Dalam seabad berkiprah di negeri ini, Persis telah mewariskan literasi Islam, melahirkan para mujahid dakwah, memberikan keteladanan kepada umat, hingga ikut serta dalam memberi arah dan dasar-dasar berdirinya NKRI.
Warisan intelektual Persis telah menginspirasi dan menumbuh suburkan tamansari intelektual pemikiran keislaman di Indonesia.
Seabad kehadiran Persis, telah dikawal oleh para mujahid dan mujaddid yang tangguh. Dari Tuan Ahmad Hassan hingga Mr. Mohammad Natsir; dari KH. Isa Anshary hingga Ustad Endang Abdurrahman; dari Ustad Latief Mukhtar hingga Ustad Shiddiq Amien; dan dari Prof. Maman Abdurrahman hingga KH. Aceng Zakaria.

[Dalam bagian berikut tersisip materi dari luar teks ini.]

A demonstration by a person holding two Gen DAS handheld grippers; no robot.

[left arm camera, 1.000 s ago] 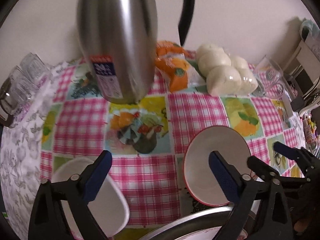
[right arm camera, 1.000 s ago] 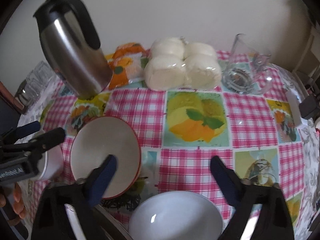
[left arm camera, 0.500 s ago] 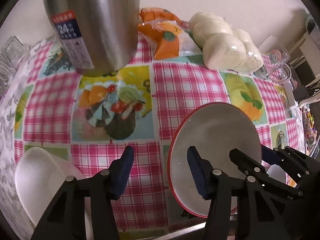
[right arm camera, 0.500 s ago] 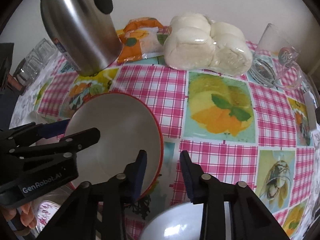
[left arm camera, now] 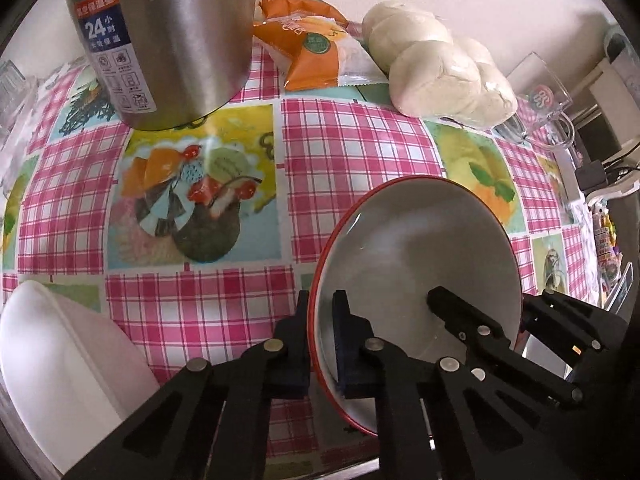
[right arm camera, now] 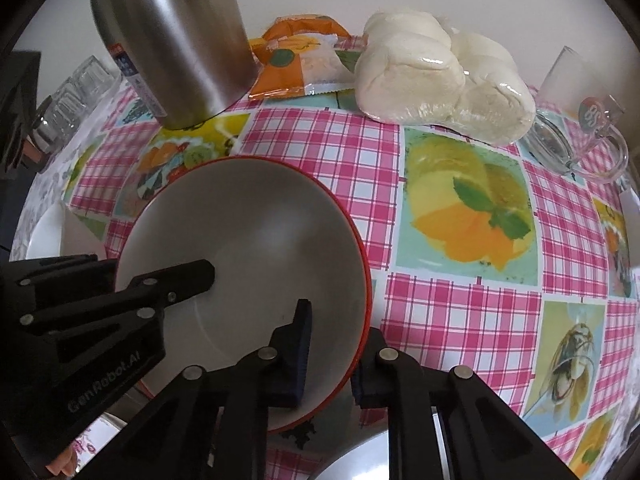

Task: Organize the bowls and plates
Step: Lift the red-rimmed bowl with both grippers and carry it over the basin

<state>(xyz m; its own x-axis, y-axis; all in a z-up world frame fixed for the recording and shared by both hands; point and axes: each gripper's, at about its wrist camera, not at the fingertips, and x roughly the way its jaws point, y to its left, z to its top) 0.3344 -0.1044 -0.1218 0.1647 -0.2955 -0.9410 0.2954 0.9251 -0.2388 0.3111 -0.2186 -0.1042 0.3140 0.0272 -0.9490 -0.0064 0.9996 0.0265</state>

Mereka telah menanam biji pemikiran yang membuahkan keteladanan. Gerak perjuangan Persis tidak terbatas pada persoalan-persoalan ibadah dalam arti sempit, tetapi meluas kepada persoalan-persoalan strategis keumatan, terutama pada urusan muamalah dan peningkatan pengkajian pemikiran keislaman.

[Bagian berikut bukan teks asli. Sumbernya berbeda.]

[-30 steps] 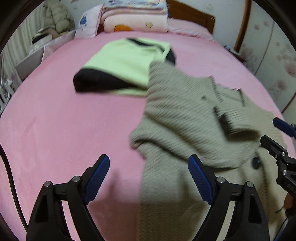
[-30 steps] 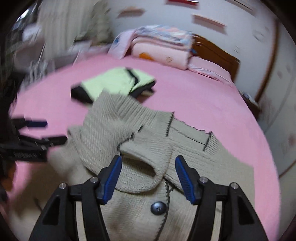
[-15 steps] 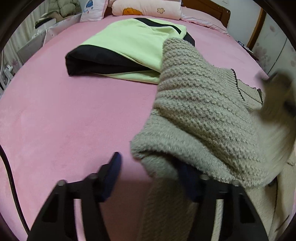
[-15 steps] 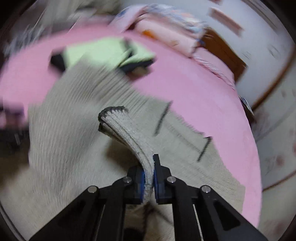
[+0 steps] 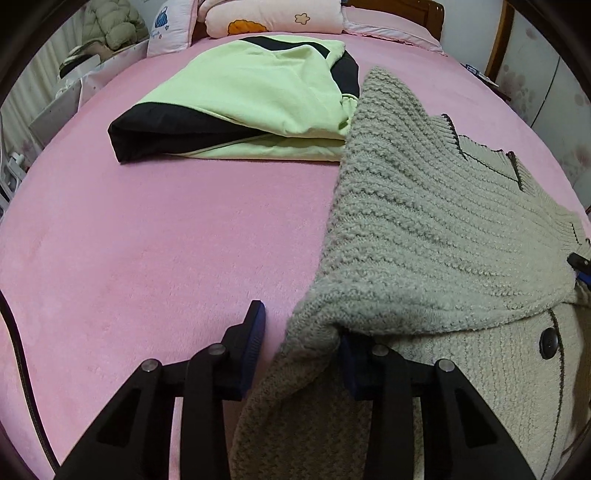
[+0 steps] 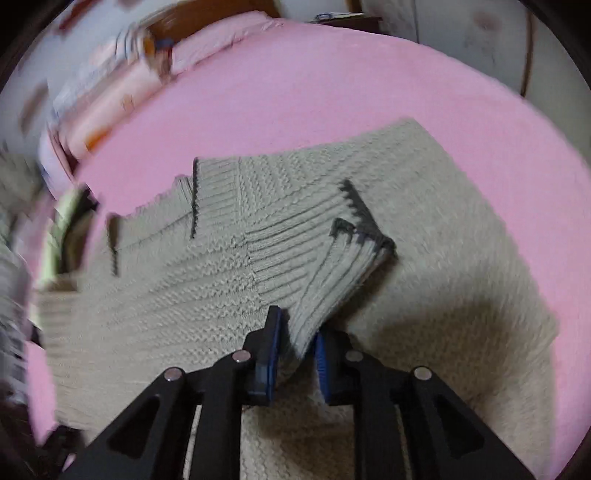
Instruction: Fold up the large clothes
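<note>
Our left gripper points down at the near edge of the bed, its jaws closing around a folded-over edge of the grey knitted cardigan; the left pad stands clear of the wool while the right pad is tucked under the fold, so we count no firm grip there yet. Our right gripper has the ribbed cuff of a cardigan sleeve between its blue pads, and its jaws are opening; the left pad shows a slim gap beside the knit. We see the cardigan spread across the pink bed, one panel folded over the button front, a dark button showing at the near right. Beyond it lies a folded green and black garment, the cardigan's far edge overlapping it, with pillows at the headboard.
</note>
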`<state>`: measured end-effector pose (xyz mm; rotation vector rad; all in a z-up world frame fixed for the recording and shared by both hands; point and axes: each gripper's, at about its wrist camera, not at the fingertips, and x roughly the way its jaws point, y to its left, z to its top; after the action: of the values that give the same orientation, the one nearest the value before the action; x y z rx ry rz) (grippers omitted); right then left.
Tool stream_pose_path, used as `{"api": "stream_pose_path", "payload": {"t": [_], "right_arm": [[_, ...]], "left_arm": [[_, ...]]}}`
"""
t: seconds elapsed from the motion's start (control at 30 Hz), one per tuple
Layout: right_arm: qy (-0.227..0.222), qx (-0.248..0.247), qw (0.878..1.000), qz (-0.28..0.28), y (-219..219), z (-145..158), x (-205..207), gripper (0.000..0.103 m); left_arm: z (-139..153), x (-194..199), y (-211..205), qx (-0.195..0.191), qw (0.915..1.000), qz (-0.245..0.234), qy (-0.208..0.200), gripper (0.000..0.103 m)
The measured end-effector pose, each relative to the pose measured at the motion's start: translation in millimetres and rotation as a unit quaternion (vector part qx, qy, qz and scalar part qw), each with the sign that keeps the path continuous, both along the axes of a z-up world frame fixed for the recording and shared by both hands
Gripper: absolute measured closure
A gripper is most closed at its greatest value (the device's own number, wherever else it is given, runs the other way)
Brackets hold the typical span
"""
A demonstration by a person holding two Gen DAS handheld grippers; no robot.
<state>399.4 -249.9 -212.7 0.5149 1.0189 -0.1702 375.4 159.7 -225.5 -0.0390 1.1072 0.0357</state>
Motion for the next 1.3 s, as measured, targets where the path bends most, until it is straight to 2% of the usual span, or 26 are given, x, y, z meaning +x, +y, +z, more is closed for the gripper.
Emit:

Di era kesejagatan saat ini, masihkah Persis akan tetap berpegang pada jargon mengembalikan umat kepada Al-Qur’an dan Sunnah dengan memberantas takhayul, bid’ah, dan khurafat, sebagaimana di awal berdirinya seratus tahun lalu?
Studi yang dilakukan Howard M. Federspiel—profesor Ilmu Politik di Ohio State University yang menaruh perhatian pada organisasi Persis sejak tahun 1970-an–dalam buku Labirin Ideologi Muslim, memberikan kategorisasi Persis sebagai organisasi dari kelompok muslim modernis yang mencurahkan perhatiannya pada promosi Islam puritan.

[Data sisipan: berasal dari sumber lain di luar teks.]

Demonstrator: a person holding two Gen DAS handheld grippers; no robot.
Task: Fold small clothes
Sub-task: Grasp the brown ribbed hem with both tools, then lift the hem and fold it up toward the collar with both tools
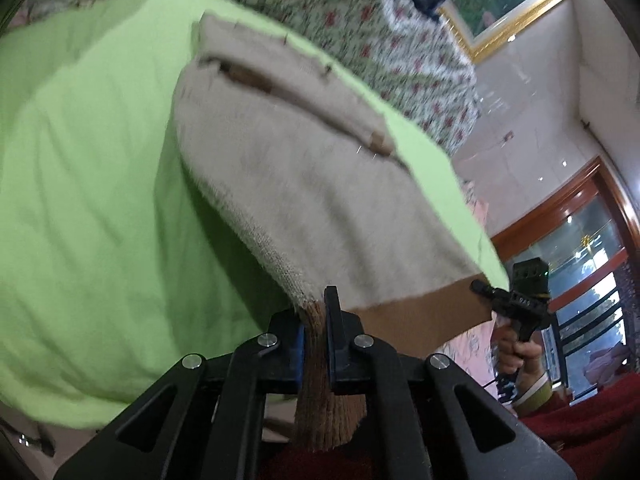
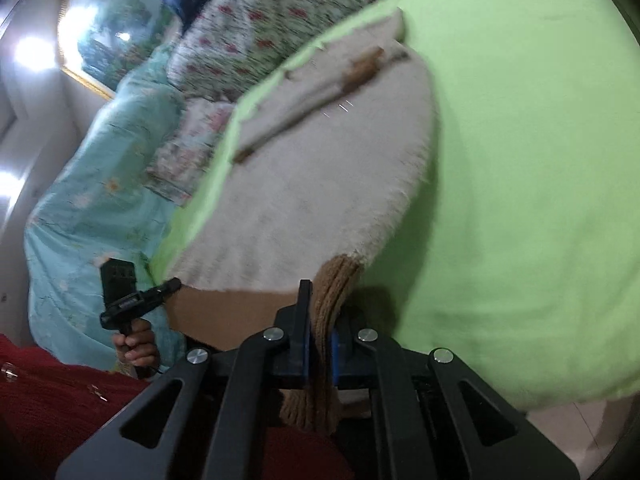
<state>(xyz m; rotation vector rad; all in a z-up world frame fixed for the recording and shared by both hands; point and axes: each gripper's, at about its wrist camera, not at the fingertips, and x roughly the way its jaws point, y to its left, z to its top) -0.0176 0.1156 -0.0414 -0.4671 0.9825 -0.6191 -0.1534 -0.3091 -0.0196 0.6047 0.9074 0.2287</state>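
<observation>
Both grippers, left (image 1: 314, 316) and right (image 2: 320, 312), have jaws clamped on the sweater (image 1: 304, 184) hem (brown ribbing) over the green sheet (image 1: 92, 184).

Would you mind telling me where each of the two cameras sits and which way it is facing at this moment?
Left wrist: sits behind the left gripper, looking along its fingers over the beige sweater on the green sheet; the right gripper and its hand show at right.
Right wrist: sits behind the right gripper, facing the same sweater; the left gripper and its hand show at left.
Shared: the sweater's brown hem, clamped at both corners, the sheet, the floral bedding.
</observation>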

Persis di era kegemilangannya, merupakan perhimpunan ideologis dan sangat kontroversial. Sumbangan penting Persis dalam pentas sejarah Islam Indonesia, terletak pada upayanya dalam mendefinisikan penegakkan Islam, menentang praktik keagamaan pribumi dan tradisi, serta memisahkan dengan tegas antara sunnah dan bid’ah; antara halal dan haram.
Kontribusi pemikiran Persis dalam seratus tahun terakhir ini, lebih banyak dilahirkan dari hasil pemikiran Ahmad Hassan, sebagai guru utama Persis. Pemikiran Tuan Hassan sejak tahun 1920-an hingga 1950-an, dalam perkembangannya tidak banyak berubah dan identik dengan pemikiran Persis.
Kalaupun ada fatwa-fatwa baru, merupakan hasil kajian dari Dewan Hisbah PP. Persis. Di perempat abad ke 21 ini, tentu umat merindukan kembali hadirnya Persis sebagai pencerah sebagaimana kelahirannya di awal abad ke-20.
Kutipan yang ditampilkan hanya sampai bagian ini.